One report focuses mainly on the "Fujiwhara phenomenon" as well as the companies that reveal the highest number of vulnerabilities. According to the report, there were three days in 2020 (January 14, April 14 and July 14) that were an important event for IT professionals. These Fujiwhara events are usually rare, but in 2020 there were three: January 14, April 14 and July 14. The last two observed before 2020 occurred in 2015, while the next two will appear in 2025 - starting on January 14th. This shows the rarity of these events, but also the reason why they stand out, as they involve more stress and greater risks for organizations.
In addition, the report noted that the 2015 Fujiwhara single event saw a total of 277 known vulnerabilities from all reports that day, less than half of those revealed during the Fujiwhara event in April this year. During the Fujiwhara event in April, 506 new vulnerabilities were revealed, 79% of which came from seven vendors. Compared to other Patch Tuesdays this year, the highest reported "only" 273 new vulnerabilities on June 9th. The researchers also noted the sellers' absurdity of creating vulnerabilities software which puts paying customers at risk.

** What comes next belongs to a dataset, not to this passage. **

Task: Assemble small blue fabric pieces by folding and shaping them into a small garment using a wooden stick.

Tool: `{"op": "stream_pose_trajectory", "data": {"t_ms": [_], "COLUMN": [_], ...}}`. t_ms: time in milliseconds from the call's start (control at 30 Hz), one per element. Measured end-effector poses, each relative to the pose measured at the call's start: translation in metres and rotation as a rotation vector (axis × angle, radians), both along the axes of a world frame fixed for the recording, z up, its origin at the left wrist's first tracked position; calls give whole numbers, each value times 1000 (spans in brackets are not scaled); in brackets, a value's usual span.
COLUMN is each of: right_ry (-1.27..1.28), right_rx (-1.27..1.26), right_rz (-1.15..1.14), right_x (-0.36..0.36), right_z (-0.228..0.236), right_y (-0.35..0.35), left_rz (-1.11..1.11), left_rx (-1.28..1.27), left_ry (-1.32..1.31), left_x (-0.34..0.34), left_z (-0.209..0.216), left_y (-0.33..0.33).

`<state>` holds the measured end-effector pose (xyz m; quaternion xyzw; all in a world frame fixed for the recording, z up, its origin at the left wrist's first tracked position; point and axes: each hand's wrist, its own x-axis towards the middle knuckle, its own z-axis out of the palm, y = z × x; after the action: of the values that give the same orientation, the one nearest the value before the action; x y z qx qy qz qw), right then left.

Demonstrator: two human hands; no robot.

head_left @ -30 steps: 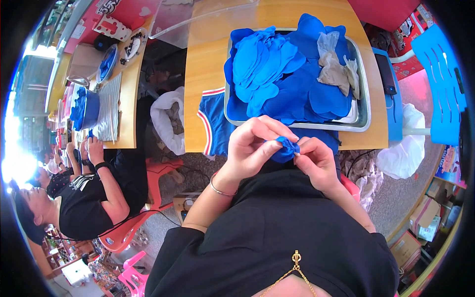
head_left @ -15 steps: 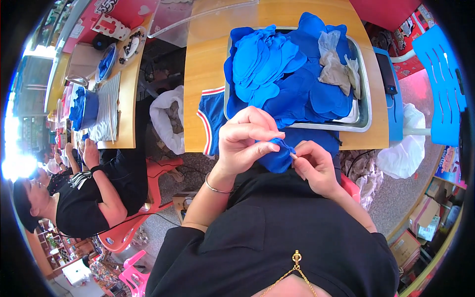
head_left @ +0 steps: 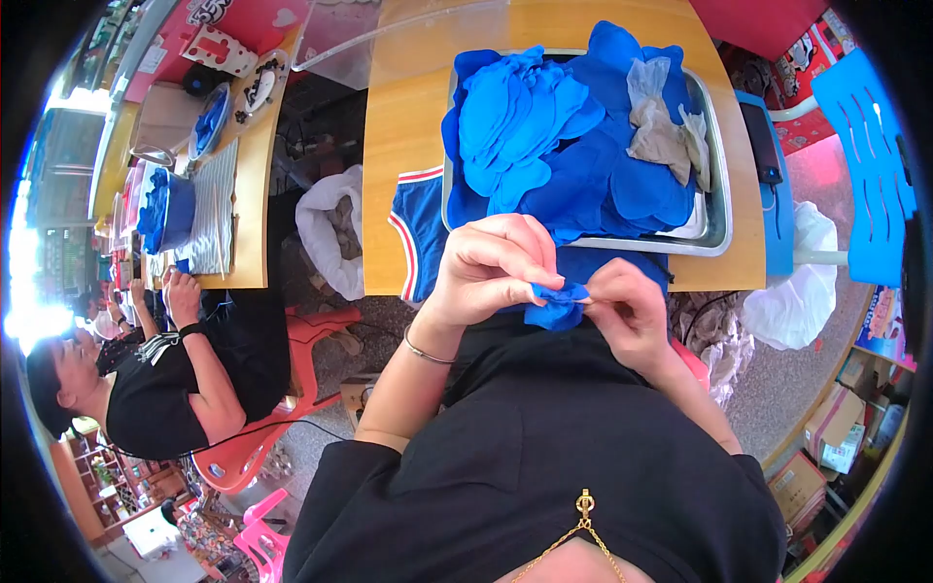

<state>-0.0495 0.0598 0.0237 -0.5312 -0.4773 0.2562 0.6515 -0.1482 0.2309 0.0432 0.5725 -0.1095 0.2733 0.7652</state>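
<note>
My left hand pinches a small gathered piece of blue fabric between thumb and forefinger. My right hand is closed on the other side of the same piece, fingertips pressed to its edge. Just beyond my hands a metal tray holds a fanned stack of lighter blue petal-shaped fabric pieces and several darker blue fabric pieces. A clear plastic bag with beige contents lies on the tray's right side.
The tray stands on a wooden table. A blue garment with striped trim hangs over its near edge. White sacks stand left and right. A co-worker sits at another table on the left.
My right hand has risen slightly and turned. The fabric piece now sits more bunched between my hands, and the thin pale tip seen at my right fingers no longer shows.
</note>
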Motion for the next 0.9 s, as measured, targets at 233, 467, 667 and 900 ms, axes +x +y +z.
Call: {"op": "stream_pose_trajectory", "data": {"t_ms": [233, 467, 667, 900], "right_ry": [162, 483, 102, -128], "right_rx": [-119, -111, -41, 25], "right_rz": [-46, 78, -117, -206], "right_x": [-5, -12, -8, -1], "right_z": [1, 7, 5, -1], "right_y": [-9, -9, -6, -5], "left_rz": [203, 191, 102, 35], "left_rx": [237, 280, 217, 124], "left_ry": [14, 48, 78, 117], "left_x": [-2, -4, -5, -4], "left_z": [8, 14, 10, 10], "left_y": [-2, -3, 1, -2]}}
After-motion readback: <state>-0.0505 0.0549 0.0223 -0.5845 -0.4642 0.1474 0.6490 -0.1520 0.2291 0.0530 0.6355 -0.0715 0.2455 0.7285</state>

IT teams and vulnerability managers are trying to examine and evaluate the huge volume of vulnerabilities that are revealed in one day. Hundreds of vulnerabilities are revealed in a short period of time, with most coming from technology giants such as Microsoft and Adobe, thus affecting widely used products.
Worst of all, the CVE mission has remained stagnant, which means that CVE / NVD-dependent organizations for vulnerability information are not receiving the help they need to identify and prioritize the identified vulnerabilities. " critical ”. 2020 has shown, among other things, that organizations need a comprehensive strategy to address vulnerabilities.
Microsoft was one of the first companies to host "Patch Tuesday" events, but Adobe eventually started participating in them in 2012, while other companies such as SAP, Siemens and Schneider Electric also decided to participate. THE Apple, Mozilla, Intel, the Cisco and other tech giants have also begun revealing vulnerabilities the same day, in a bid to make the process easier and less embarrassing.
The seriousness of the problem is evidenced by the fact that within two days 818 vulnerabilities were revealed by companies, a number that represents 7,3% of the total vulnerability revelations in the middle of the year. If Fujiwhara Day is included in July, three days would account for 10,5% of all 2020 vulnerabilities. In addition, instead of helping IT professionals, it has the exact opposite effect, while at the same time giving malware a plethora recently released vulnerabilities, to be exploited all on the same day. The report added that software vendors may be seeing Fujiwhara these days as a way to hide their vulnerabilities amid the chaos of hundreds of other vulnerabilities.
In the second quarter of 2020, Microsoft saw a 150% increase in vulnerabilities, compared to the same period last year, with 762 revelations. The number is much higher than any other supplier, including Oracle and Linux / Red Hat. Oracle had a total of 612 vulnerabilities, 420 of which came from the two Fujiwhara events. Microsoft's high numbers are due to Windows 10. But it's not just Windows 10. Different versions of Windows appear in the list four times. Organizations that rely heavily on Microsoft or Oracle products will have to repeatedly test and evaluate a large number of issues.
Given the sheer volume of vulnerabilities uncovered, CVE / NVD-based organizations will strive to find a quick and effective solution to address them. Finally, organizations increase their own risk, relying on the CVE to provide complete and timely data. The current level of vulnerability detection that organizations face on a daily basis is more than what the CVE can handle.